● **Problem to solve**:
Across all the records, filter for lines with the word "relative" and copy them.

● **Given records**:
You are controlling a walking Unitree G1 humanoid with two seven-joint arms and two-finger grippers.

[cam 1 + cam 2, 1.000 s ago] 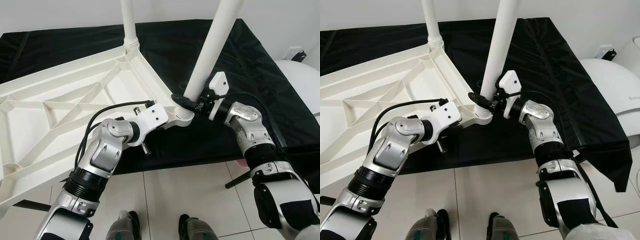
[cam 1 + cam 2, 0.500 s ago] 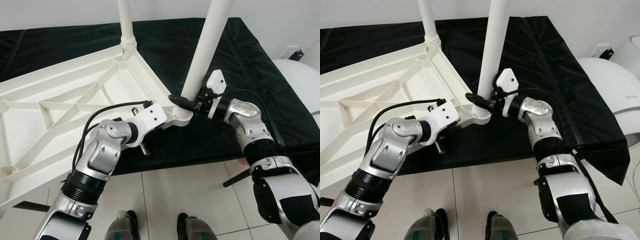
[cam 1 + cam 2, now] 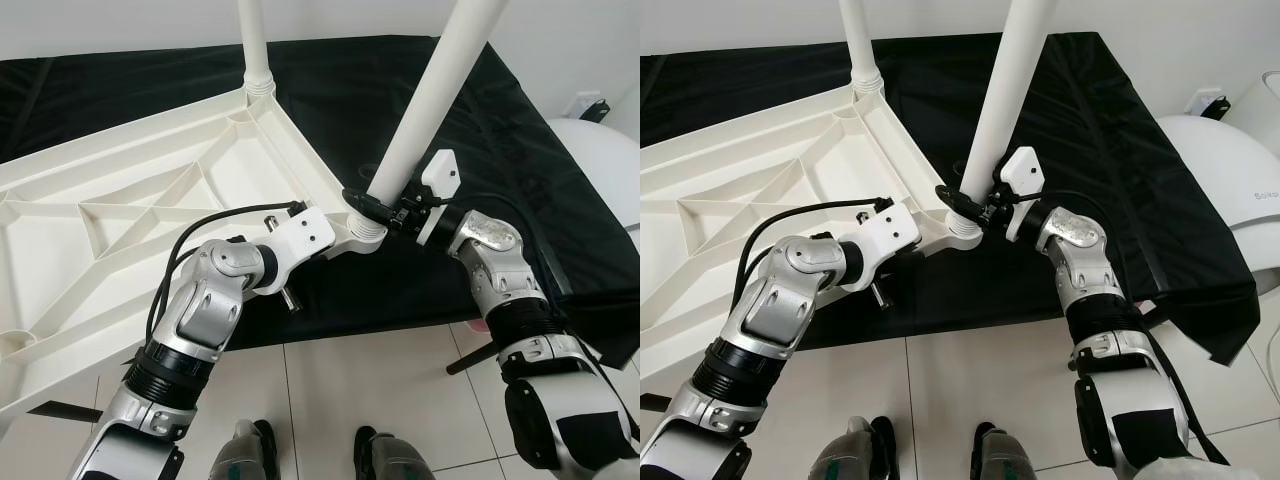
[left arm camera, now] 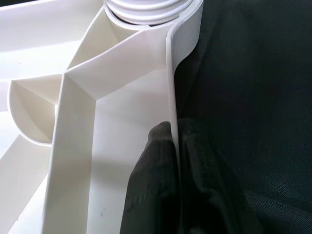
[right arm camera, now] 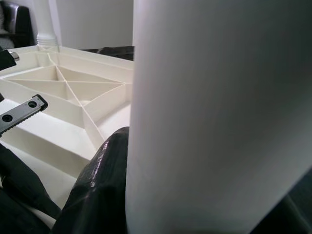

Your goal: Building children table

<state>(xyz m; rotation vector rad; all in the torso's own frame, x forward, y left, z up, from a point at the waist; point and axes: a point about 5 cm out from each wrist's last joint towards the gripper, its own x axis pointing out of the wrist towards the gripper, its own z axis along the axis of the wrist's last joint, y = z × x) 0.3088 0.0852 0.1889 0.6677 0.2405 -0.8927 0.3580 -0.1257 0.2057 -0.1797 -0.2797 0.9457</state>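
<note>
A white plastic tabletop lies upside down on a surface draped in black cloth, ribs facing up. One white leg stands in its far corner socket. A second white leg leans right out of the near corner socket. My right gripper is shut on this leg just above the socket; the leg looms close in the right wrist view. My left gripper is shut on the tabletop's rim beside that socket, one finger inside the rim and one outside.
The tabletop overhangs the cloth's front edge on the left above a tiled floor. A white rounded object stands at the right. My own feet are on the tiles below.
The near leg has tilted further to the right with my right gripper still on it. The left gripper and tabletop have held still.
</note>
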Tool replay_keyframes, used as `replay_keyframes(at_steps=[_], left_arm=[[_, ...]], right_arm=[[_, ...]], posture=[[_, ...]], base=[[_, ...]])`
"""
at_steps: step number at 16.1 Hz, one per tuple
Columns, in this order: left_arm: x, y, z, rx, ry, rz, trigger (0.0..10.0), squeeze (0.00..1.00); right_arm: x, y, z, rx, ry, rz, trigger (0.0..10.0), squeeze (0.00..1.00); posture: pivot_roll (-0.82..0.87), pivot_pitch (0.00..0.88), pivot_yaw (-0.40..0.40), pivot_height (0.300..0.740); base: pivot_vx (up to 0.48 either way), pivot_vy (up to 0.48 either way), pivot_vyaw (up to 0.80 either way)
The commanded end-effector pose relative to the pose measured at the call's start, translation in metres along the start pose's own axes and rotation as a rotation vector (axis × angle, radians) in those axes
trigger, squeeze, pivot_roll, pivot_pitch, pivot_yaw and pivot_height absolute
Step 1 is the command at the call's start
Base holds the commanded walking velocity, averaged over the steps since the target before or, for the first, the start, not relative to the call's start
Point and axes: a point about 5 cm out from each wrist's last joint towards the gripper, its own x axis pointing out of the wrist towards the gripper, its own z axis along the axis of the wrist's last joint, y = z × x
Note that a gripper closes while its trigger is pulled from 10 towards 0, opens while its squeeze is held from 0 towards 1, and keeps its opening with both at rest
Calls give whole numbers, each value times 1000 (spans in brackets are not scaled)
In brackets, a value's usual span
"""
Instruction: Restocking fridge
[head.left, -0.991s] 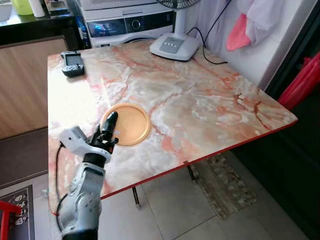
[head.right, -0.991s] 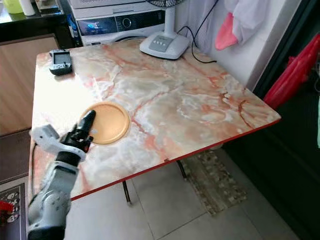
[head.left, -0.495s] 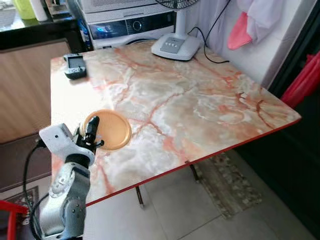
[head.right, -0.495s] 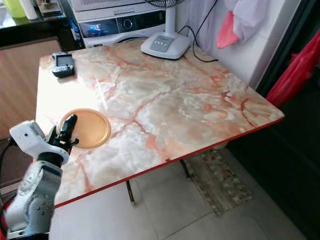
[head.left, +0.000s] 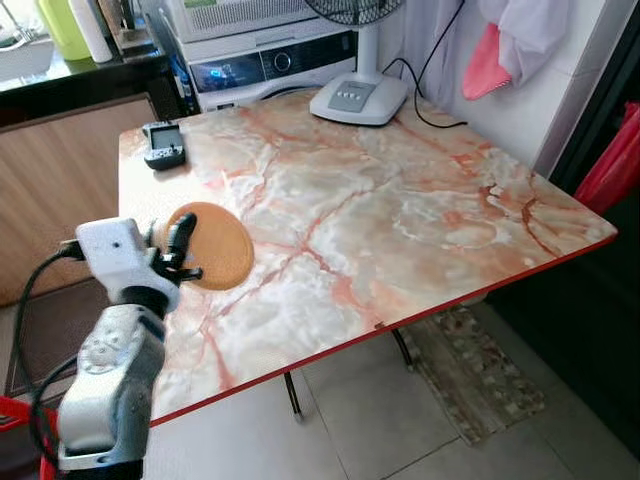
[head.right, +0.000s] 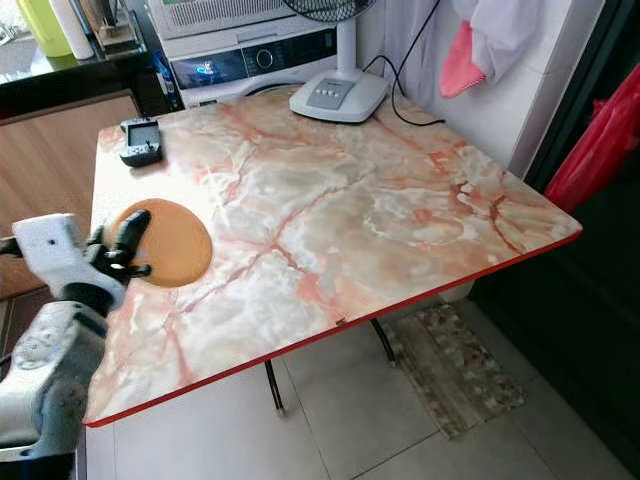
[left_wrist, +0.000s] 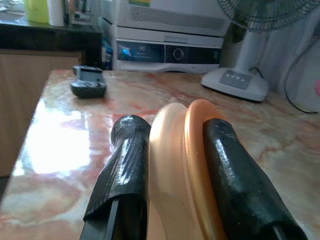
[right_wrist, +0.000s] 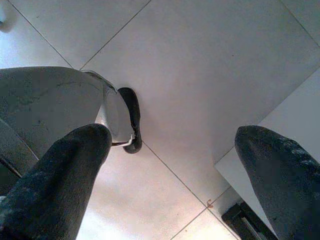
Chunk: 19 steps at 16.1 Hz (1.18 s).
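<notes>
In the left eye view, the left gripper (head.left: 180, 250) is raised over the near left corner of the marble-patterned table (head.left: 400, 220), its two black fingers closed on the rim of a round orange plate (head.left: 215, 245), which it holds tilted just above the tabletop. A small dark handheld device (head.left: 164, 144) lies near the far left corner of the table, and the white base of a standing fan (head.left: 358, 98) sits at the far edge, its cord trailing towards the wall. Behind the table stands a white appliance (head.left: 270, 60) with a lit display, and a patterned mat (head.left: 485, 370) lies on the tiled floor under the table's right side. In the left wrist view, one finger (left_wrist: 122, 165) presses against the plate's pale underside and the other against its orange face, the plate standing edge-on between them. In the right wrist view, the right gripper (right_wrist: 170, 175) hangs above the pale tiled floor (right_wrist: 200, 75) with its fingers spread wide apart, gripping nothing.
</notes>
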Motion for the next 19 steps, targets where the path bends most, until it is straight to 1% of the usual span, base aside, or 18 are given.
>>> replay_keyframes(at_steps=[1,4,8,15,17,19], left_arm=[[-3,-2,-3,13,17,-4,10000,0],[-2,0,-2,10,14,4,10000,0],[0,4,1,5,-4,33,10000,0],[0,4,-3,-9,6,45,10000,0],[-1,5,-4,-9,8,52,10000,0],[-1,5,-5,-17,8,57,10000,0]], right_arm=[[1,14,-5,12,19,35,10000,0],[1,12,-4,-2,20,39,10000,0],[1,11,-3,9,12,31,10000,0],[1,10,-2,16,9,25,10000,0],[1,10,-2,13,15,24,10000,0],[1,9,-3,12,27,24,10000,0]], posture=[[142,17,68,740],[150,15,60,740],[151,46,54,740],[149,58,46,740],[151,56,40,740],[151,55,37,740]], base=[[0,311,0],[0,310,0],[0,311,0],[0,301,0],[0,0,0],[0,0,-800]])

● **Finished exercise**:
The commanded end-effector pose relative to the pose measured at the call's start, translation in metres along the start pose's own axes and rotation as a rotation vector (axis × angle, radians) in those axes
Base holds the commanded walking velocity, averaged over the steps since the target before or, for the first, the start, not relative to the call's start

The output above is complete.